Snow Falling on Cedars
by David Guterson
Rating: 9/10
Buy it on AmazonSummary
Snow Falling on Cedars follows the complex relationships between Kabuyo Miyamoto, Hatsue Imada and Ishmael Chambers. In doing so, the novel weaves together themes of love, prejudice, and the lingering effects of World War II, as it explores the trial of a Japanese-American man accused of murder.
The story opens with the trial of Kabuo Miyamoto, a Japanese-American fisherman accused of murdering Carl Heine, a fellow fisherman. Carl's body was found tangled in his fishing nets, and Kabuo is suspected due to circumstantial evidence and long-standing tensions over land ownership. He is married to Hatsue Imada, who used to be the girlfriend and lover of Ishmael Chambers.
The trial serves as the central narrative around which the novel's flashbacks and the characters histories unfold. Through Ishmael's perspective, the novel reveals his lingering bitterness and unrequited love for Hatsue, as well as his struggle with the racism and prejudice that pervade the island community.
Ishmael discovers evidence that could exonerate Kabuo. Weather records and testimony reveal that Carl's death was likely an accident caused by a storm, rather than foul play. However, Ishmael faces a dilemma about whether to present this evidence, as it would require confronting his still lingering feelings towards Hatsue. He wants to still be with her, and constructs a version of the future where the two of them could be together because her husband is in prison.
This idea of building a relationship on a lie, and doing the wrong thing is obviously stupid from the outside. But unrequited love is a strong feeling and it makes people consider (and often do) very stupid things. The doomed romance between Ishmael and Hatsue reflects these themes of love, longing, and the pain of unfulfilled desires and how it often muddles our reasoning and what we want to do.
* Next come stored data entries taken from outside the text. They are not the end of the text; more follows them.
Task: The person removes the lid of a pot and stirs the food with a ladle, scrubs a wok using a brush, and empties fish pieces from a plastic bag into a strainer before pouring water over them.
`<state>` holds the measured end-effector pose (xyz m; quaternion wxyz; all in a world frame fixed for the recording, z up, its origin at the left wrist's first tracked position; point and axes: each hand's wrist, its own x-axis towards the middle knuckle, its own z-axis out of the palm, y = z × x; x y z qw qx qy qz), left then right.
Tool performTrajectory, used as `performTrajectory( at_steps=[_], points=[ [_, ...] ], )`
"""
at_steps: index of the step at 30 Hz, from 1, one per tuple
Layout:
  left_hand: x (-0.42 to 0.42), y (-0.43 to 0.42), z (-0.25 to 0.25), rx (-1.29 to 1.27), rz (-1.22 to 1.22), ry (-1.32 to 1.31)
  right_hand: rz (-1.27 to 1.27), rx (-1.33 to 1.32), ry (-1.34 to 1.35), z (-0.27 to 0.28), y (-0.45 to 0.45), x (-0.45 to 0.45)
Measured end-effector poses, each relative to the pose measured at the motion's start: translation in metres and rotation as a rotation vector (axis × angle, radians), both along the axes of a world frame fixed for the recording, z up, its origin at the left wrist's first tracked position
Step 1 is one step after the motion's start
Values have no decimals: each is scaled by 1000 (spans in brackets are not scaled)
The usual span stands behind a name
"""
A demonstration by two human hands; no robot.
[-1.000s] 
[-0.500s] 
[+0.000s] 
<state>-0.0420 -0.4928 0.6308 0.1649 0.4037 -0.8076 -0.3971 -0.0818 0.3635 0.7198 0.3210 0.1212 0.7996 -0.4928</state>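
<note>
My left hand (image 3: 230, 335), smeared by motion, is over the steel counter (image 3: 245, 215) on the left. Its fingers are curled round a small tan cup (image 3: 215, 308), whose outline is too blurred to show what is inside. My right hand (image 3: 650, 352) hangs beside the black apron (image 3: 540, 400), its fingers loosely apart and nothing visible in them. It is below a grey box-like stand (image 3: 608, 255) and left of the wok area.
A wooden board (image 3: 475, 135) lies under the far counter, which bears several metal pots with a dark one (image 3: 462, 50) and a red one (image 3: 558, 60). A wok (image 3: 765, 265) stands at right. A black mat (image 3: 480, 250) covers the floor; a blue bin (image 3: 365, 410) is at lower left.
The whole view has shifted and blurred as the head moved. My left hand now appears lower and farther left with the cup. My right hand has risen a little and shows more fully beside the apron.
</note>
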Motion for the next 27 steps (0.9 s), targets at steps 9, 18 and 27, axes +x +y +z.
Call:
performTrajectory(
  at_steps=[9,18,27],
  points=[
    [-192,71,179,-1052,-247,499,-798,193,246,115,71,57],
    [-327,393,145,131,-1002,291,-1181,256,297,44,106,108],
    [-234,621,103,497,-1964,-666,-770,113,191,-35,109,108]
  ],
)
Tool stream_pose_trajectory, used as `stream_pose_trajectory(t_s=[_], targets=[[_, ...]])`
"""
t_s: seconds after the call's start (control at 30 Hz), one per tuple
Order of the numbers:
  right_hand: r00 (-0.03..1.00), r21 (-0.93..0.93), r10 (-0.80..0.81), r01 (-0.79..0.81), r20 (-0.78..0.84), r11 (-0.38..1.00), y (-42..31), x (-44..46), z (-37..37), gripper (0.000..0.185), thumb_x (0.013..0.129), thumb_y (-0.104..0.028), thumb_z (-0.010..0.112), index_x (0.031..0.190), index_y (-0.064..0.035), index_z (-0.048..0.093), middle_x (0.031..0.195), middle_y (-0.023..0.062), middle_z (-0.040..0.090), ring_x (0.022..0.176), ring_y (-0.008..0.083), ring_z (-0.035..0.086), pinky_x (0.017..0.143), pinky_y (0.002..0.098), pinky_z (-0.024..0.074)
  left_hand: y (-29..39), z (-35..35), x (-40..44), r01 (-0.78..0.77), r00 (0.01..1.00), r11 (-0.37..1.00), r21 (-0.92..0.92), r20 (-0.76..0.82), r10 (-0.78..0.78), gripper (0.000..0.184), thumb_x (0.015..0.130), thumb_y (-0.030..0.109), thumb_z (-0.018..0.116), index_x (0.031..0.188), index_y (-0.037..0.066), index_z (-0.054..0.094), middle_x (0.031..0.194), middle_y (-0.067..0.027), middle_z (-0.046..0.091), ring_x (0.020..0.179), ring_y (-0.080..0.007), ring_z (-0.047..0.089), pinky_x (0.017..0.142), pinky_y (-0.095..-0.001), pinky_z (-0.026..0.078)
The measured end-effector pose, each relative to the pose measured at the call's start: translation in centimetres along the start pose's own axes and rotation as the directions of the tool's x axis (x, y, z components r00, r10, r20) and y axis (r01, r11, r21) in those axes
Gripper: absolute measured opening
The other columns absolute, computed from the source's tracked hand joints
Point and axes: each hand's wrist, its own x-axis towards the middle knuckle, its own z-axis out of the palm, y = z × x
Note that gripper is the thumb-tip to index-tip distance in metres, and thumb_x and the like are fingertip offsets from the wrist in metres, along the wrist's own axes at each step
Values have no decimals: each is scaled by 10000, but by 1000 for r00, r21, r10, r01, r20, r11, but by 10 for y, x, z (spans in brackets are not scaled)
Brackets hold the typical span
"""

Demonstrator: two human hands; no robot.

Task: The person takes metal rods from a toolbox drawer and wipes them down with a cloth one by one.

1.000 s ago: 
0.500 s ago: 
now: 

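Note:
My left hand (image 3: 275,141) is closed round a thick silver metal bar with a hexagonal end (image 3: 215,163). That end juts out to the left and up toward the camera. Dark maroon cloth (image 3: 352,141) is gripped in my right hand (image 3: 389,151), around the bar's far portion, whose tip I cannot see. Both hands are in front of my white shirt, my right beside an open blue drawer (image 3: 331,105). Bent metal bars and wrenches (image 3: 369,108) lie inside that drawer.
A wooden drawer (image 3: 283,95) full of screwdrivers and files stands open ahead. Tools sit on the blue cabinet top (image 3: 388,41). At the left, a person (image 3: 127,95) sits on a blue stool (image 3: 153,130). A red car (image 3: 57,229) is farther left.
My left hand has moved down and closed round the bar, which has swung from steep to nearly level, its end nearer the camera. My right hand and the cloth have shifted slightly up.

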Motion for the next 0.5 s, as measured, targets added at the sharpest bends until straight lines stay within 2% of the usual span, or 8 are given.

Ultimately, Ishmael chooses to do the right thing though, confronting his past, knowing that now things are different, that Hatsue loves somebody else and that he should not interfere with this. He reveals the evidence and thus helps to secure Kabuo's acquittal. In doing this, he finds solace and can move on from his past relationship with Hatsue, even if that breaks his heart one last time. His decision reflects his growth as a character and his willingness to confront his personal flaws, of which there are still many left, because the war has left him with a broken mind.
To me this book was very influential, because when I read it I struggled with my own case of unrequited love. You know, it is weird to see, how closely somebody writing a novel can describe what we feel inside. This to me is something that makes reading good novels so powerful. They can capture something about our internal worlds and transmit it to other people. We know how they must have felt at some point because they captured their emotions in words. This, is powerful. It shows how we are similar enough to understand one another. And yet, as the novel illucidates, we have inherent racism, violent injustice, and societal problems, that exist besides our ability to empathize with each other.
Detailed Notes
The snowfall obliterated the borders between the fields and made Kabuo Miyamoto's long-cherished seven acres indistinguishable from the land that surrounded them. All human claims to the landscape were superseded, made null and void by the snow. The world was one world, and the notion that a man might kill another over some small patch of it did not make sense.
How could they say that they truly loved each other? They had simply grown up together, been children together, and the proximity of it, the closeness of it, had produced in them love's illusion. And yet-on the other hand-what was love if it wasn't this instinct she felt...
I know you'll think this is crazy, but all I want to do is hold you, and I think that if you'll let me do that just for a few seconds, I can walk away, and never speak to you again.
Accident ruled every corner of the universe except the chambers of the human heart.
[Ishmael] listened to the world turned silent by the snow; there was absolutely nothing to hear. The silence of the world roared steadily in his ears while he came to recognize that he did not belong here, he had no place in the tree any longer. Some much younger people should find this tree, hold to it tightly as their deepest secret as he and Hatsue had. For them it might stave off what he could not help but see with clarity: that the world was silent and cold and bare and that in this lay its terrible beauty.
Love is the strongest thing in the world, you know. Nothing can touch it. Nothing comes close. If we love each other we're safe from it all. Love is the biggest thing there is.
He had seen the insides of jaggedly ripped-open dead people. He knew, for instance, what brains looked like spilling out of somebody's head. In the context of this, much of what went on in normal life seemed wholly and disturbingly ridiculous.
At the same time he knew that most elderly people were not wise at all but only wore a thin veneer of cheap wisdom as a sort of armor against the world.
Who was she to say how she felt? What she felt remained a mystery, she felt a thousand things at once, she could not unravel the thread of her feelings with enough certainty to speak with any accuracy.
He decided then that he would love her forever no matter what came to pass. It was not so much a matter of deciding as accepting the inevitability of it.